== What is being asked ==
Copy the data exactly, line for line.

== Information provided ==
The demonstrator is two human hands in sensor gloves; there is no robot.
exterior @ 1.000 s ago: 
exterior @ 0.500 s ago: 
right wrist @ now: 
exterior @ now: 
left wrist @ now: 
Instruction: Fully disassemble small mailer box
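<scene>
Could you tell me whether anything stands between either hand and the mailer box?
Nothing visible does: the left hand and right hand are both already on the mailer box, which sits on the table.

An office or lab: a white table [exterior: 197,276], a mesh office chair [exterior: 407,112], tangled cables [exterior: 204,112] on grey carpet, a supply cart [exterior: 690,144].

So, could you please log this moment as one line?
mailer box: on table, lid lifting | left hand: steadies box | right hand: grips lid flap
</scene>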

== Answer to this problem ==
The demonstrator is two human hands in sensor gloves; there is no robot.
exterior @ 1.000 s ago: 
exterior @ 0.500 s ago: 
right wrist @ now: 
exterior @ now: 
left wrist @ now: 
Instruction: Fully disassemble small mailer box
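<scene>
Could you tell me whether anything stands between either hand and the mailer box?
Nothing visible does: the left hand and right hand are both already on the mailer box, which sits on the table.

An office or lab: a white table [exterior: 197,276], a mesh office chair [exterior: 407,112], tangled cables [exterior: 204,112] on grey carpet, a supply cart [exterior: 690,144].

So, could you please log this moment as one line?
mailer box: on table, lid lifting | left hand: steadies box | right hand: grips lid flap
</scene>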

Nothing remains to be added to the output.